When it comes to marathon racing, there are a thousand excuses not to take part. Some range from the believable as well as understandable to the most bizarre and absurd excuses.
When it’s cold and icy out we are able to understand why people choose to not to take part in marathons however one excuse which a lot of people give is that they don’t think that they possess the right body to be a runner and take part in ultra-marathons.
When you look at the top marathon runners, certain body shapes do triumph:
- Long-distance marathon racers tend to be short and light,
- While sprinters are taller as well as much more muscular.
The variation in these two body shapes is reflected in the type of workload that each runner deals with. For the rest of us who aren’t attempting to become Olympic champions and simply want to run, body type shouldn’t discourage us from running at all.
The Lean Body Type Enjoys Far More Success
If you go to any running race — from 5Ks to marathons — you’ll see a lot of different body types reaching the finish line. The stopwatch knows no variation in weight, height or – alternatively – girth. But what is fairly apparent is the steady pattern of small-framed, extremely lean runners who reach the podium. A quick review of the champions of any major marathon over the past number of years shows a tendency towards lithe, gazelle-like athletes.

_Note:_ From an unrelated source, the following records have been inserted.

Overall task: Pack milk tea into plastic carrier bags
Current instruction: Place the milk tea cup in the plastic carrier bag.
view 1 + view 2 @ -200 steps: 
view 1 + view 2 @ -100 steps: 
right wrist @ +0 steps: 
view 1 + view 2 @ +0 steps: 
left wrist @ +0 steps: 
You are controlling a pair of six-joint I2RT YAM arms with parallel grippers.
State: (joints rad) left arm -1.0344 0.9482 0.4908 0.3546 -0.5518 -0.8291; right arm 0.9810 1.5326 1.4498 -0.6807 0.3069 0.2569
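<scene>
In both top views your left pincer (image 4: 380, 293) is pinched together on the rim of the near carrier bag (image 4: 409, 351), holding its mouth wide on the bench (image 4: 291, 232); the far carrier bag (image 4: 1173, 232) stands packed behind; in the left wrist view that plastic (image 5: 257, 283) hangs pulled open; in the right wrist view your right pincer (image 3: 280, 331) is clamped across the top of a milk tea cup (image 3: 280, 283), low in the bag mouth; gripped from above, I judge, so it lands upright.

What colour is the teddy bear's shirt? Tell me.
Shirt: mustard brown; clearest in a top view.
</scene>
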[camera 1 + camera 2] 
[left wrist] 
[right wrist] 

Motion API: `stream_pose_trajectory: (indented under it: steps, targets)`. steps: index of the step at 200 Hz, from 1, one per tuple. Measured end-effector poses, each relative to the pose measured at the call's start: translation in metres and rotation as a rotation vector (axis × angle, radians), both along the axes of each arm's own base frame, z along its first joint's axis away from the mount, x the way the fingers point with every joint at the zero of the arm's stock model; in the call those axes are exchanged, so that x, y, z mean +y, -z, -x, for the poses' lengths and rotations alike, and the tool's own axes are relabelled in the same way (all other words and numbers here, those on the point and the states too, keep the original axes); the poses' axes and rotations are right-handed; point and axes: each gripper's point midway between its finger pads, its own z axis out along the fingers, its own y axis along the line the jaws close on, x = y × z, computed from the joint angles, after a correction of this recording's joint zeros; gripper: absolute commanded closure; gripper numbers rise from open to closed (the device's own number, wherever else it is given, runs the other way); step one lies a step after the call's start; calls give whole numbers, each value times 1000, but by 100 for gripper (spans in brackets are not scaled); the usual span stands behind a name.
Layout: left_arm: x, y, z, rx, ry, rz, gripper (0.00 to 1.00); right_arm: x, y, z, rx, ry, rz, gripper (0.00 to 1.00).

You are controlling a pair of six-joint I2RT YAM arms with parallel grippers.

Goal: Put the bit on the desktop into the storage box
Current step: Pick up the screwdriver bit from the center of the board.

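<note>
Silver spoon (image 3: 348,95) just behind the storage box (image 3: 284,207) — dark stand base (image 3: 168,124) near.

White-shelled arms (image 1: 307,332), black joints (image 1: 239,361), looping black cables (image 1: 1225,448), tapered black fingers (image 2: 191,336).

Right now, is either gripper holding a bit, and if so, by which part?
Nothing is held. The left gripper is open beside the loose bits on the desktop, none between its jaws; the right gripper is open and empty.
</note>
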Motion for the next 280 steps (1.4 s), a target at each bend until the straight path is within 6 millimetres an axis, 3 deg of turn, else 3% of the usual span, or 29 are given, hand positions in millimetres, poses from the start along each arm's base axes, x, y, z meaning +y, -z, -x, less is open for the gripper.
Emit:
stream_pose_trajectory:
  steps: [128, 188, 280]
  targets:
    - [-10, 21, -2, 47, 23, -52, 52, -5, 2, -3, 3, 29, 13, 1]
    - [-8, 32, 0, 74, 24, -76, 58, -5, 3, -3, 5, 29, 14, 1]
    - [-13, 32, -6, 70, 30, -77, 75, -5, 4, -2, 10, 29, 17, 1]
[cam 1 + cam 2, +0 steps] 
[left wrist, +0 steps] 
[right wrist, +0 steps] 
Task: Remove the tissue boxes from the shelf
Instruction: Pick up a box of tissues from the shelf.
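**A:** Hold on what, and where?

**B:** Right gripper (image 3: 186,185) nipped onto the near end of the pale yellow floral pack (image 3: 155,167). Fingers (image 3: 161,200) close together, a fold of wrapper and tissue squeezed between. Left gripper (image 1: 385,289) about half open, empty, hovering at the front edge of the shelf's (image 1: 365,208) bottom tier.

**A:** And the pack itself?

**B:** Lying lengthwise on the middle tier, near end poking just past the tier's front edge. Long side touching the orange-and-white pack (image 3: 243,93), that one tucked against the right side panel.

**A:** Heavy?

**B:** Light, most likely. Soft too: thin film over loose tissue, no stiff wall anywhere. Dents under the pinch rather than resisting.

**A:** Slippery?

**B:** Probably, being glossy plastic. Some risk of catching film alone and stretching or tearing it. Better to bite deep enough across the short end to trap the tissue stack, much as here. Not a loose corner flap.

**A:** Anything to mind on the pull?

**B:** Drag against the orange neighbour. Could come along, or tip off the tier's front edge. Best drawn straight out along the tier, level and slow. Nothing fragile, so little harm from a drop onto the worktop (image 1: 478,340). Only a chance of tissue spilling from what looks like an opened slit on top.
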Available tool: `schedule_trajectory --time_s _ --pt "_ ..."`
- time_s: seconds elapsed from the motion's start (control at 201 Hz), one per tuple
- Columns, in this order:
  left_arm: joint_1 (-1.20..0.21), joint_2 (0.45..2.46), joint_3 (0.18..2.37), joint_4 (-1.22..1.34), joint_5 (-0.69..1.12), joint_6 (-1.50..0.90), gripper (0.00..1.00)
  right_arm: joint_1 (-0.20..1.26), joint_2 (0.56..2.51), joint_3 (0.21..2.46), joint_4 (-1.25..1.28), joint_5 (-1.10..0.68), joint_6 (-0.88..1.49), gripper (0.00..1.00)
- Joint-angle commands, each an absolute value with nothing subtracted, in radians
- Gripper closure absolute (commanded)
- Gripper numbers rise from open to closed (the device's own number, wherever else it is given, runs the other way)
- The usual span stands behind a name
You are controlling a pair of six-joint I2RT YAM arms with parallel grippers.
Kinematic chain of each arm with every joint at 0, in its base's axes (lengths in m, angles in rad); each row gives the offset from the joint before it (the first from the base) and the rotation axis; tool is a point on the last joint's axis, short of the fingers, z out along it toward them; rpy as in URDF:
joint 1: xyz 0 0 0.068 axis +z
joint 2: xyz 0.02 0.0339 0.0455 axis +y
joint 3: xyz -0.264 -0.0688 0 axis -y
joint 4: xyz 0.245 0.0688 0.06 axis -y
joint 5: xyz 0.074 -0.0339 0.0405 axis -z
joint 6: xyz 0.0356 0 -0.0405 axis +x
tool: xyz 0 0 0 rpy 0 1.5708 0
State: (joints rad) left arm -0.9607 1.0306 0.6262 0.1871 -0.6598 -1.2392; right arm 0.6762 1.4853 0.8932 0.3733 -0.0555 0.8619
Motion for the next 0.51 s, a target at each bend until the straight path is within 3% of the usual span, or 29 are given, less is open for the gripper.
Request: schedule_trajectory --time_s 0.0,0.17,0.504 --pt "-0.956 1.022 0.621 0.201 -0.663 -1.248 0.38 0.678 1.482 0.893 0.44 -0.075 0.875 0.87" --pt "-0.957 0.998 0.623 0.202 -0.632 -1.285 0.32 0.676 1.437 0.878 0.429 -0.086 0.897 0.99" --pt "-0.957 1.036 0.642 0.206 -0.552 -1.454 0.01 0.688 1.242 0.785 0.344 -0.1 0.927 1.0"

It’s no accident that these bodies excel at marathon running. Moving anything is much simpler when it weighs less — and this theory can be applied to our bodies when we run. Bodyweight is very important when it comes to marathon running as you have to transfer this weight from point A to point B. By being light, we make running a little bit easier.
Different Body Types
It’s very easy to generalise body types, however most of us are able to slot our overall build into one of three overall categories (recognising that there are a wide variety of shapes as well as sizes even within these categories).
Understanding your body composition is liberating as it gives you something to concentrate on in a good way — lean body mass. Doesn’t matter what the scale says: if you’re in a healthy body-composition range, you’re all good to go!
Your ideal body composition is dependent on your goals. If you’re a competitive athlete, your goal is probably the lower end of the body-fat percentage scale but remember that you are never gunning for zero fat, and lower is not always better.
Naturally, women naturally have a greater percentage of body fat than men, as they have a greater amount of essential fat (fat required for bodily functions, from forming reproductive tissue to helping the absorption of vitamins consumed in a number of different foods). The body-fat ranges for ideal health are 14 to 30% for women and 6 to 25% for men.
Don’t get too concerned on trimming every little ounce, however. If you’re at the lesser end of the body-fat spectrum – however your fitness level falls under general fitness or athlete – you’re not going to gain performance benefits by focusing on fat loss. And you might just make yourself sick.